Aim of the task
Only the number is needed: the count of lines in the records with the word "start".

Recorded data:
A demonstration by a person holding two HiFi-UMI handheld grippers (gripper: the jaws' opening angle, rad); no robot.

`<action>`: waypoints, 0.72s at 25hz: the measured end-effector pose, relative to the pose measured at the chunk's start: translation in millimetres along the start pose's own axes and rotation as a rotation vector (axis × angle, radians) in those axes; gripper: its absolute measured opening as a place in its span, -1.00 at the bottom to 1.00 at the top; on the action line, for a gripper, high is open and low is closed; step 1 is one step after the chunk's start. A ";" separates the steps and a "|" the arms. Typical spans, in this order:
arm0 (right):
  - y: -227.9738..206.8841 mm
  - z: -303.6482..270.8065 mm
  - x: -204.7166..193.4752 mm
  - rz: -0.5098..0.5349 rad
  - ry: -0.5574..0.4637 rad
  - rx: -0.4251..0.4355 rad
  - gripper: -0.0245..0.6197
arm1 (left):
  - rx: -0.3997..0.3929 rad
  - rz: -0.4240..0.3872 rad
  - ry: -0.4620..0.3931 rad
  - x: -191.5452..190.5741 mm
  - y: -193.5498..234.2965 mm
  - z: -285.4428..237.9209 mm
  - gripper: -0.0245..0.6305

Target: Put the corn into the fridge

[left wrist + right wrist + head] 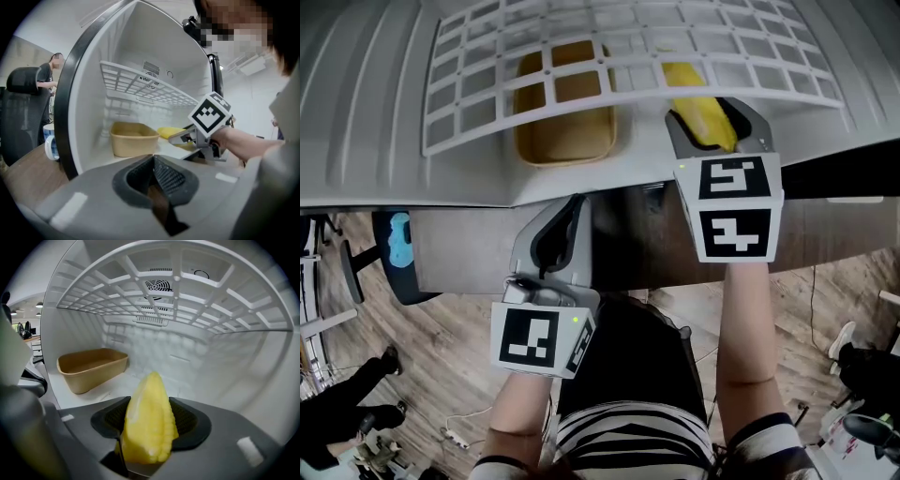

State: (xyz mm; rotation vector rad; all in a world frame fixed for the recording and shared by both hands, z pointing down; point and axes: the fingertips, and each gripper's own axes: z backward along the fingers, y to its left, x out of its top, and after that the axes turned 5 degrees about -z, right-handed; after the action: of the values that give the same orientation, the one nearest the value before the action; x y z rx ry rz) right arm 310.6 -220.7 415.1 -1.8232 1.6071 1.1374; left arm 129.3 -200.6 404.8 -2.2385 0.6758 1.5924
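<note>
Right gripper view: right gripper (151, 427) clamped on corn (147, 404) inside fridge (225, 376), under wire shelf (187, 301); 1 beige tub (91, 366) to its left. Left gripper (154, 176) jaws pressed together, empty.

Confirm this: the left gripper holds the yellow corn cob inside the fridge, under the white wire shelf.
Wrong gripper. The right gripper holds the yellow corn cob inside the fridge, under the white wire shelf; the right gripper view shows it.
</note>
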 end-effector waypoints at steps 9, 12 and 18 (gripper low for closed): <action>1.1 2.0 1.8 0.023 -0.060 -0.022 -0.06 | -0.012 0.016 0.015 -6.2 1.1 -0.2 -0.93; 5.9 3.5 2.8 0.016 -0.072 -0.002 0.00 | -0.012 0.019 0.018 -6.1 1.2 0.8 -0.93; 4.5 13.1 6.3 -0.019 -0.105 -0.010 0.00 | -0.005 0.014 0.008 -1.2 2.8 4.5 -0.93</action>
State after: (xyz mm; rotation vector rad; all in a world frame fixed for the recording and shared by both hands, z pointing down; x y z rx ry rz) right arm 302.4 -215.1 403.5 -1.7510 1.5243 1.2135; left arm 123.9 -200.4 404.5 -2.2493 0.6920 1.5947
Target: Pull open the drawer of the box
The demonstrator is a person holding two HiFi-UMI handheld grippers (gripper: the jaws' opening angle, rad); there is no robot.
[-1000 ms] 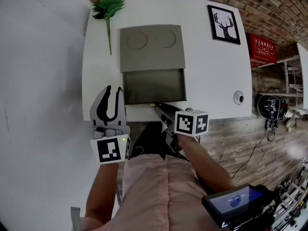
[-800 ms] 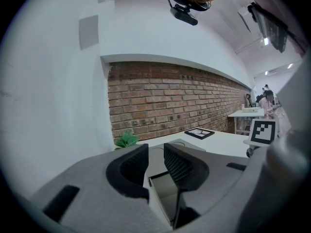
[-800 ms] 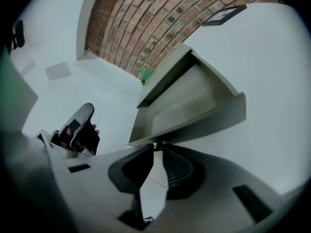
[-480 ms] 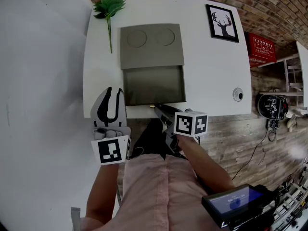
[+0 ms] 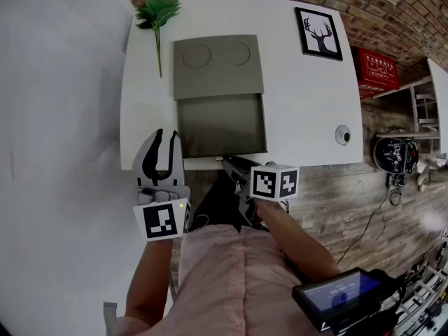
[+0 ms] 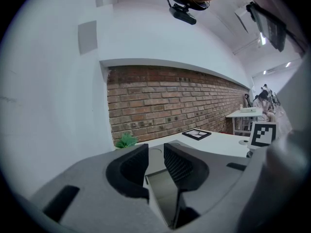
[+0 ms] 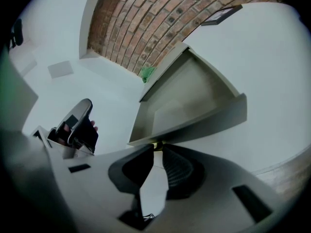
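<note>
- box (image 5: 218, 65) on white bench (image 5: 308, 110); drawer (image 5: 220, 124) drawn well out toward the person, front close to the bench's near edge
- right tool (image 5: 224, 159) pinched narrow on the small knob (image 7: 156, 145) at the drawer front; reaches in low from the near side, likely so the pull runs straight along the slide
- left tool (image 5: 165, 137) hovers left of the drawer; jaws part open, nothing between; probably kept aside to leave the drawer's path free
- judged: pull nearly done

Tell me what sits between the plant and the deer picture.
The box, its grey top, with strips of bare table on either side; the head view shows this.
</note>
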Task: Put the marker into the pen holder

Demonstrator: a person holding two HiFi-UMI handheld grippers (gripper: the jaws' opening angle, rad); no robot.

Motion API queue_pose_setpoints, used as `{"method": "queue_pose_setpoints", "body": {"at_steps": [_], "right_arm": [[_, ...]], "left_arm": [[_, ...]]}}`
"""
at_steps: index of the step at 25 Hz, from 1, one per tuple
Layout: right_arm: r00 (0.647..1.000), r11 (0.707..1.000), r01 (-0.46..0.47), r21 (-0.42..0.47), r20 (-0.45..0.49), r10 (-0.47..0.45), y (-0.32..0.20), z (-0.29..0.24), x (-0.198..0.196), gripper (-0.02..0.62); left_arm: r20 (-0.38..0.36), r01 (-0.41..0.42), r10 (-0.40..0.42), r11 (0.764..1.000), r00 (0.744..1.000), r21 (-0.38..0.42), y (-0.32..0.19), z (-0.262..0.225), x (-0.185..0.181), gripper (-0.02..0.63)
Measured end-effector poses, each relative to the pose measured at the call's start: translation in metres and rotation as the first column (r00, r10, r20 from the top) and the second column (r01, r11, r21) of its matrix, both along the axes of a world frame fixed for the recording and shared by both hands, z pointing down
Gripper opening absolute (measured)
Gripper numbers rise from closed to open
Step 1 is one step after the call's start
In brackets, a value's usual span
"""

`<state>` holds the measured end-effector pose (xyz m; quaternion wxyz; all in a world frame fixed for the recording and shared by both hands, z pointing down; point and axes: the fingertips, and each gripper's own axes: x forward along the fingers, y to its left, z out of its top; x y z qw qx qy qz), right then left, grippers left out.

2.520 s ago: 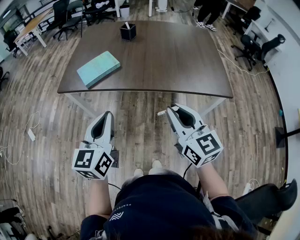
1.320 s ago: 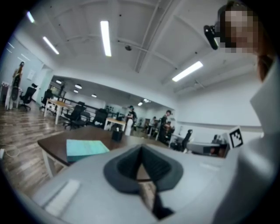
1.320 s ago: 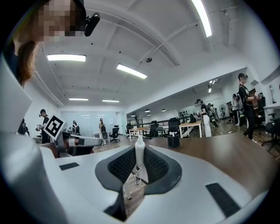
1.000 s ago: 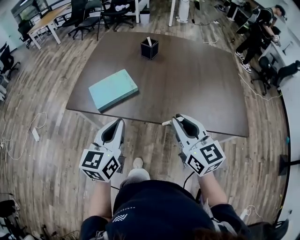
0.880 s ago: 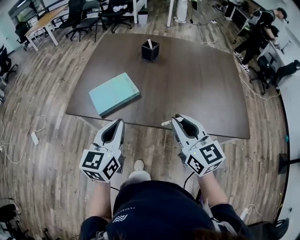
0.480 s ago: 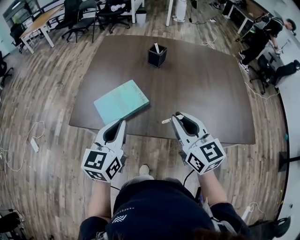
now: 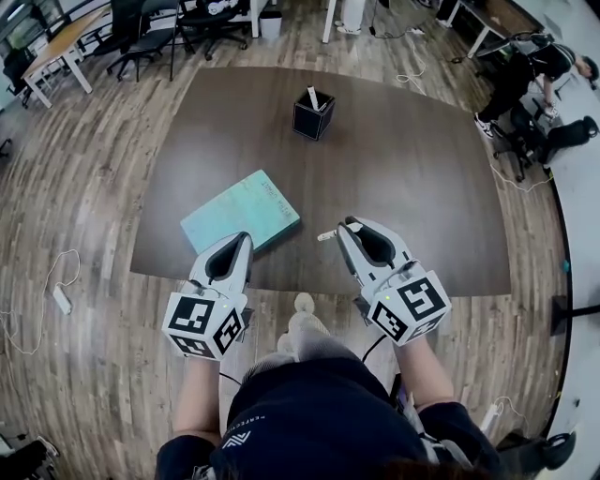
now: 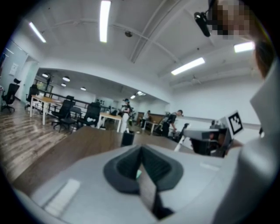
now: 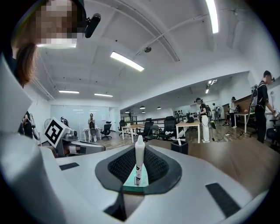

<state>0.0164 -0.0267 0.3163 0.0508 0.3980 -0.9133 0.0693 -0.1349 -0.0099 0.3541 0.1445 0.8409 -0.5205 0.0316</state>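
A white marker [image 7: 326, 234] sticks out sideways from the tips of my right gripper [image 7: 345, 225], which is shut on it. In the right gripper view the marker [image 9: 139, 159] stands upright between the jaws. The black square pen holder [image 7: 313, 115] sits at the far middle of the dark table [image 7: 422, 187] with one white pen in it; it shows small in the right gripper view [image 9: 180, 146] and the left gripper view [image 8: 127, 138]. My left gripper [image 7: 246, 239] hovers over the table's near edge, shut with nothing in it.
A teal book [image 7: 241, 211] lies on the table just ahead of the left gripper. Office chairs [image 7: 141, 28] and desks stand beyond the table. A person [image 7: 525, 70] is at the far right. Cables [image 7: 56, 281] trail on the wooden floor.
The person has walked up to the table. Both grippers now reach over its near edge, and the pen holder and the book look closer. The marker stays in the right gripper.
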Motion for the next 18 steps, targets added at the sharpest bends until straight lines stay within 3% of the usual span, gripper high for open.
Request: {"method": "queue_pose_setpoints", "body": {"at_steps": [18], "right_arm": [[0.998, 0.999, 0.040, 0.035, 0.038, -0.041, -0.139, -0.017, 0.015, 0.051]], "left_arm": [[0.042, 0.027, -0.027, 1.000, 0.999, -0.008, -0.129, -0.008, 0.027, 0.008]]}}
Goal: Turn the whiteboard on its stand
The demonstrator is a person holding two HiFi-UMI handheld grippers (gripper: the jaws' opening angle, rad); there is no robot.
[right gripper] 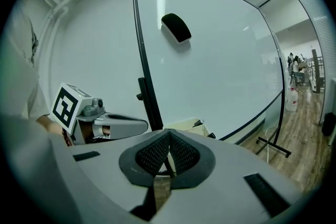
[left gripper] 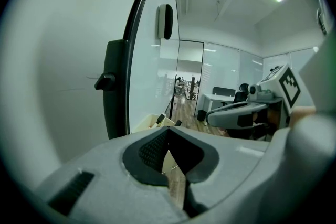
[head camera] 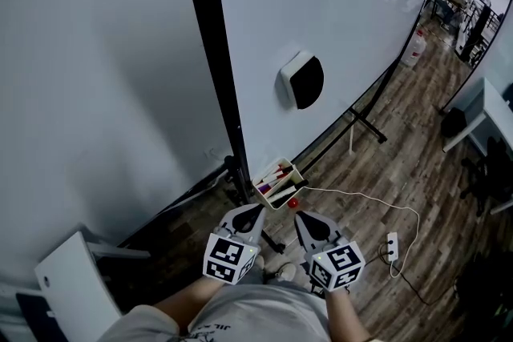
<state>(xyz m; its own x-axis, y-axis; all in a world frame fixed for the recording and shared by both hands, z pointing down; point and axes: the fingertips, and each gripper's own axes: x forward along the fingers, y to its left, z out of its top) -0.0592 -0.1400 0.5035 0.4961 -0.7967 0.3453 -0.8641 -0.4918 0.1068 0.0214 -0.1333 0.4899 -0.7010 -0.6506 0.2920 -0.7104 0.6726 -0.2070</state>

Written solution
3